Top of Data excerpts

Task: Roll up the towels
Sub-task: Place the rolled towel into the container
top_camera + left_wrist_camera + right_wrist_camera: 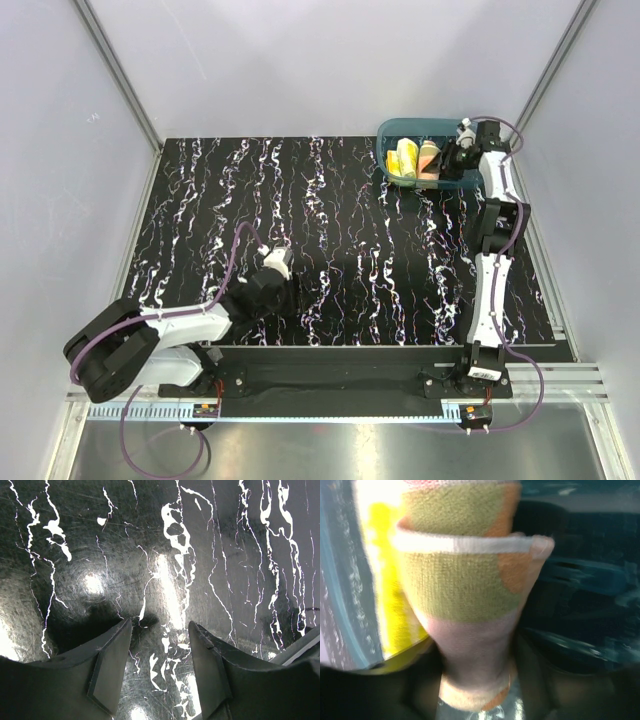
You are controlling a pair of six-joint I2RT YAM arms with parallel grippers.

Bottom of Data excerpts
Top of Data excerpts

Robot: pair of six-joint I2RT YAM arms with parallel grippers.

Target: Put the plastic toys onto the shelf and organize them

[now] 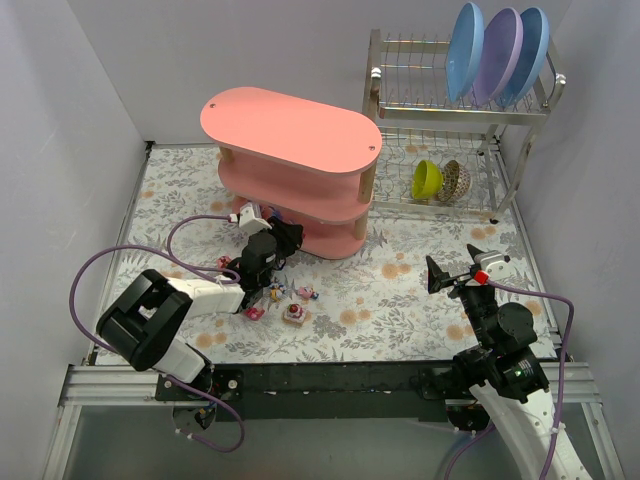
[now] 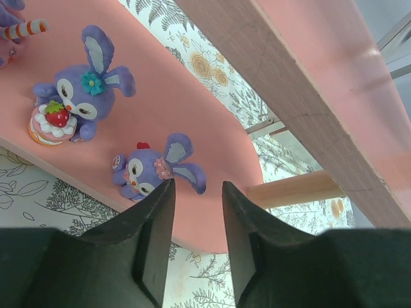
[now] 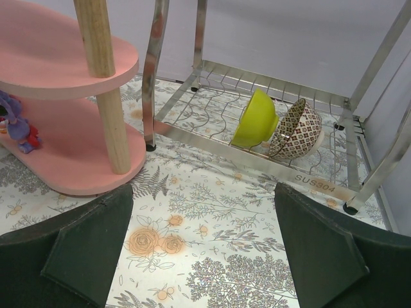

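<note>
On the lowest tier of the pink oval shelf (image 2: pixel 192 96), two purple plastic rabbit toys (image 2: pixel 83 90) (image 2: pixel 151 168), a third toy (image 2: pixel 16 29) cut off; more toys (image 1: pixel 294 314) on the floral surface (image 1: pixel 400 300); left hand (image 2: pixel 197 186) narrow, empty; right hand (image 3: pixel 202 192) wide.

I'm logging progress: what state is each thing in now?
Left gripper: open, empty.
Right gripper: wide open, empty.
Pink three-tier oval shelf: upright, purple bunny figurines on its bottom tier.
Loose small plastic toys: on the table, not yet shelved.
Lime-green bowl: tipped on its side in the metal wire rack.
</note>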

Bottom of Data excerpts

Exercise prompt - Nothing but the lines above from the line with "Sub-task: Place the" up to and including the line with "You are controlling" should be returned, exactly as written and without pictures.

Task response -
Sub-task: Place the rolled towel into the container
top_camera + left_wrist_camera + right_wrist_camera: 
You are controlling a pair of six-joint I2RT YAM arms with parallel grippers.

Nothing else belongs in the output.